Марии Николаевне Т.
в СПб.
Февраль 3-16, 1900 г.
Я долго не отвечал вам. Я был очень занят… да, впрочем, эта ложь даже бесцельна. Я трусил, вот как вы говорили, трусил и правды, и вас, и себя… и не стыжусь нисколько, трусил так трусил. Сознавать это уже так мучительно, что в мучениях – искупление. Напрасно вы говорите, будто нельзя совсем убедиться, что окончательно сидишь в лапах дьявола. Я совсем убежден, и сижу, и мне даже радостно, потому что период отчаяния я прошел. Сижу, и вы меня из этих лап не выцарапаете, не поможете. Поможете разве окончить одно дело, которое не окончить не могу. Вы тут и должны помочь, потому что вы виноваты, что я стал барахтаться, чтобы хоть один коготь меня отпустил, а он в меня еще более впился. Вот от этого когтя-то вы меня все-таки освободите, и ради него я вам, пожалуй, расскажу, как сумею (о, без всякого творчества правды), фактическую сторону дела.
Я никогда не любил Марту. Но она меня полюбила – за что, я не знаю – и ее любовь показалась мне прекрасной и большой, понравилась мне. И сама она, Марта, мне скорее нравилась. Видите, как обыкновенно и… грубовато, пожалуй. Я жил тогда в Дрездене, муж Марты, вы знаете, профессор; добрый, ограниченный человек. Я и в доме-то был раз пять, не больше. Марта совсем открыто – и неожиданно, уверяю вас! – сказала, что любит меня. И так сказала хорошо, что я тут же и поверил и ужасно был тронут, хотя решил немедленно уехать. И ей ответил тогда очень правдиво, я это помню. Она ничего не сказала, только посмотрела на меня с улыбкой, и я тогда действительно не знал, что это у нее, смирение и покорность, – или твердость и воля. Я не скрыл, что верю в ее любовь, и, кажется, руку у нее поцеловал. И ушел, обещав писать. И на другой же день уехал. Она первая написала мне – я ответил недели через две, коротко. Но она уже не получила этого письма, потому что на другой день была во Флоренции – и у меня. Вы знаете, с какими усилиями она устроила эту возможность приехать, эти уроки пения… Муж, впрочем, знает правду, она сама ему сказала.
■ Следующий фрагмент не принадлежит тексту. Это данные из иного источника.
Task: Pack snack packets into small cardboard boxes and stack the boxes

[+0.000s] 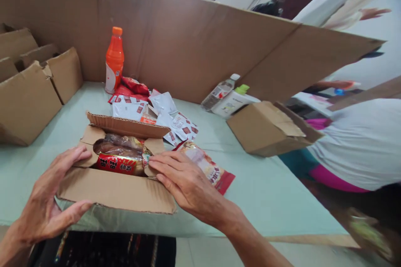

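A small cardboard box (119, 192) stands in front of me, its top flaps partly raised. Inside lie a red package (115, 163) with yellow lettering and a clear-wrapped brown item (120, 147). My left hand (52, 194) rests its fingers on the left end flap (91, 137), thumb spread away over the front flap. Across the right end flap (155, 146) lie the stretched fingers of my right hand (184, 179), pressing it inward. Neither hand holds anything. Just beyond my right hand is a red-and-white snack bag (205, 162), partly covered by it.
Behind the box sit white sachets (180, 127), a red bag (133, 87) and an orange drink bottle (114, 60). A clear bottle (219, 91), a white bottle (233, 102) and two cardboard boxes (28, 104) (266, 129) flank them. A cardboard wall (188, 41) borders the table; a person (366, 146) is at right.
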`<state>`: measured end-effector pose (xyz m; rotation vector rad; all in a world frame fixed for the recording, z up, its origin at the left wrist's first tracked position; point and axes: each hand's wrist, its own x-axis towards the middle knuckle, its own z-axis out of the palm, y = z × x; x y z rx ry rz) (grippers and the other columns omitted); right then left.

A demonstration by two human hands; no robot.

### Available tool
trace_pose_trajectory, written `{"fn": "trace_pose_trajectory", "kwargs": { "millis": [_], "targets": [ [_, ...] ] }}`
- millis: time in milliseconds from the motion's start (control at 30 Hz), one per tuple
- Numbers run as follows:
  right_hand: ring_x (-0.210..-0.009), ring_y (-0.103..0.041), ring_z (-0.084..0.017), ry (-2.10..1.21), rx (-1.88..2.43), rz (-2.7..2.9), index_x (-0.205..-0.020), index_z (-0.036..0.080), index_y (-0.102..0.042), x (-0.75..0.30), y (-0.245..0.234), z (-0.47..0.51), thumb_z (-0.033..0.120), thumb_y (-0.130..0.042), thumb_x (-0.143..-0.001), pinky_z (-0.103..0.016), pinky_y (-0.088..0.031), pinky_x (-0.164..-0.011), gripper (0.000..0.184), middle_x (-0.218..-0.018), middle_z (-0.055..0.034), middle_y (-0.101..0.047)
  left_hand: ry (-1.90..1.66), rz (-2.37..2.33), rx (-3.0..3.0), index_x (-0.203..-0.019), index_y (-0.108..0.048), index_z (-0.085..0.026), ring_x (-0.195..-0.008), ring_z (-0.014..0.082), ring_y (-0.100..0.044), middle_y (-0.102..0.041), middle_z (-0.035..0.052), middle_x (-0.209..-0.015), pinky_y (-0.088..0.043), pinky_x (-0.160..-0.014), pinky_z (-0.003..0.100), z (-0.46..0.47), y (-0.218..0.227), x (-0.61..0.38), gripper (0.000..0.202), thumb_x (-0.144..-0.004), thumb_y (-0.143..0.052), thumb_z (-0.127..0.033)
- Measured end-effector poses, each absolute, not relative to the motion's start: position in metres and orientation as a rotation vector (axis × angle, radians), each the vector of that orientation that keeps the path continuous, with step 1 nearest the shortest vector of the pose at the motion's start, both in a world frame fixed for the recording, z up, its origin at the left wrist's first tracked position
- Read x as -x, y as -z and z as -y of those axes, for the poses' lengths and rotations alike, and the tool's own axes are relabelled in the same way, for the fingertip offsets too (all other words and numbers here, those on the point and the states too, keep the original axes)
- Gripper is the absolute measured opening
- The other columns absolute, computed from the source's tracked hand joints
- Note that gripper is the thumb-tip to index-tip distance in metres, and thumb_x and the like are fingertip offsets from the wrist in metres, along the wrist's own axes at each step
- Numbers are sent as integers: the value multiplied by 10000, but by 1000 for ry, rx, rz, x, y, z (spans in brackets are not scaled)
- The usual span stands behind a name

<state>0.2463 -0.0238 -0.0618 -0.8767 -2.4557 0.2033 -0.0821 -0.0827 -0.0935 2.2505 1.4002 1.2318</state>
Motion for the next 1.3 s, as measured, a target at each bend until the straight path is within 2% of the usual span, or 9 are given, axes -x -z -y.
{"fn": "trace_pose_trajectory", "kwargs": {
  "millis": [167,300,433,533,667,833,967,1167,1300],
  "targets": [
    [-1050,-755,-252,-261,825,2498,-1163,181,-784,-248,58,17,144,-550,-1023,-463,-661,-889,275,-1129,-106,-814,-1211,-1478,-2257,-1618,-394,-375,-1268,302,-697,-783,55,-1244,-544,-1129,471,77,86,87,739,-980,-592,-690],
    [-1093,-761,-223,-222,796,2240,-1147,229,-760,-251,58,13,135,-566,-1018,-425,-652,-927,251,-1218,-96,-789,-1394,-1622,-2111,-1494,-560,-330,-962,243,-774,-804,8,-967,-604,-990,415,69,77,71,624,-970,-654,-655],
    [-1328,-646,-291,-94,954,1870,-1385,282,-653,-251,57,0,281,-609,-1023,-551,-559,-1088,364,-1488,-120,-640,-1491,-1791,-2090,-1371,-647,-287,-750,200,-730,-763,-29,-827,-622,-889,384,55,73,55,524,-964,-690,-615],
    [-1307,-656,-295,-263,970,1984,-1496,277,-559,-252,66,-6,431,-520,-1072,-545,-565,-1065,453,-1470,-123,-657,-1542,-1918,-2140,-1359,-654,-258,-980,249,-732,-744,53,-1077,-613,-972,431,44,74,52,491,-972,-698,-556],
    [-1290,-662,-273,-303,834,2219,-1401,241,-624,-253,93,4,414,-456,-1104,-483,-553,-1071,382,-1355,-120,-727,-1407,-1896,-2195,-1356,-674,-233,-1336,354,-602,-561,150,-1482,-544,-1119,549,33,77,58,483,-960,-697,-508],
    [-1411,-564,-314,-151,742,2343,-1581,231,-464,-262,112,13,549,-387,-1100,-529,-491,-1120,582,-1492,-146,-637,-1165,-1724,-2146,-1101,-800,-219,-1323,356,-629,-640,144,-1412,-557,-1090,581,26,82,63,367,-999,-558,-475],
    [-1511,-442,-371,-65,734,2437,-1477,249,-565,-265,111,3,627,-486,-1044,-604,-423,-1173,580,-1564,-139,-571,-1180,-1726,-2091,-1099,-807,-215,-1335,359,-633,-618,160,-1455,-579,-1056,563,24,84,61,380,-989,-534,-455],
    [-1585,-344,-342,-224,609,2456,-1664,228,-264,-256,110,-14,666,-522,-1021,-609,-408,-1224,820,-1623,-187,-483,-1167,-1747,-2098,-1091,-813,-219,-1325,360,-640,-632,159,-1439,-580,-1056,569,24,83,60,390,-981,-524,-457],
    [-1608,-286,-359,-279,610,2482,-1646,229,-337,-253,112,-19,602,-633,-989,-624,-387,-1240,812,-1658,-187,-435,-1174,-1758,-2068,-1104,-812,-206,-1333,364,-632,-625,158,-1447,-576,-1073,572,24,85,60,406,-977,-517,-455]
  ]
}}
С первого же слова она объявила мне, что ничего от меня не требует, не желает, кроме веры в ее любовь и позволения (так и сказала: позволения) жить около меня. Я… ну, так оно и вышло. Ведь я же сказал вам, что как женщина она мне довольно нравилась. Так и шло. Ложь постепенно всасывалась в наши отношения. Ведь нельзя же, нельзя женщине, с которой живешь (пусть грубые слова!), вечно повторять, что ее не любишь. Она, конечно, в самой глубине души, знала, что я ее не люблю… да все равно. Длилось это… очень недолго, ведь мне нужно было уезжать, вот к этому князю. Я как-то старался не думать, именно старался. Я ведь ее и тогда уважал. Тут вы приехали: она была рада, я – нет. Стало вдруг трудно не думать. Но я все-таки не думал. Ведь я уж все равно был в лапах дьявола, я это знал. Марта не требовала, чтоб я остался. Она знала, что нельзя. И мы решили, что я приеду в апреле опять во Флоренцию, на месяц, к ней. И что так будем видаться, и что я никогда этого у нее не отниму. Не отстраню ее. Она, правда, всю жизнь перевернула для меня, и никого у нее, кроме меня, нет. Опять повторяю, все это меня трогало и трогает, и как женщина она мне скорее нравилась. Душевно и умственно мы всегда были далеки, нисколько друг друга не понимали, и часто оскорбляли невольно, я ее, а она меня. Но я опять же старался об этом не думать, а, если можно, с равнодушной легкостью делать ее счастливой. Это тоже мне нравилось – делать ее счастливой, я не хотел думать, как это оскорбительно.
И вот – она во Флоренции, срок близок, все устроено, князь дает мне отпуск – а я не поеду и ехать не могу. И не только ехать – я и писать Марте больше не могу, самой малейшей лжи не могу терпеть в этом, совсем не могу. Мы такие чужие, что нам бы в глаза друг другу страшно смотреть. Она любит меня, а мне и любовь стала страшна. Я очень изменился. Что ж, так, все это поняв и почувствовав, поехать теперь и снова взять ее в любовницы? Пусть я слабый, пропащий человек; но вот из последнего уважения к какой-то правде, к какому-то божеству, к вашему «соединению двух» – помните? – не могу в полном сознании поехать, чтобы соединиться с нею одним телом, раздвоить себя еще раз до последнего ужаса. Не могу я. И я писал Марте об этом. Она ничего не поняла. Тогда я просто написал, что не приеду, что ничего никогда не будет. Она не поверила. Написала такое полное любви письмо, кроткое, и я точно видел сквозь него ее улыбку, не то покорную, не то решительную. Она не верит. А знаете, что она сделает, если поверит? Вы знаете. Теперь вы все знаете. И я прошу у вас помощи, последнего совета. Неужели нельзя, чтобы она поняла, как я не могу и что не могу – ради себя! Любовь души бы поняла. Но есть ли у цельных, еще не двоившихся людей – душа, когда у них есть тело? У каждого что-нибудь одно, главное, еще не родившее другое. У Марты есть тело, я его вижу, а души ее не нашла моя душа. Скажите, что мне делать? Вы сильная, вы смелая, я боюсь ваших желаний, но все равно, я слушаю, говорите. Пойти к ней? Убить свою душу? Не идти к ней? Убить ее тело?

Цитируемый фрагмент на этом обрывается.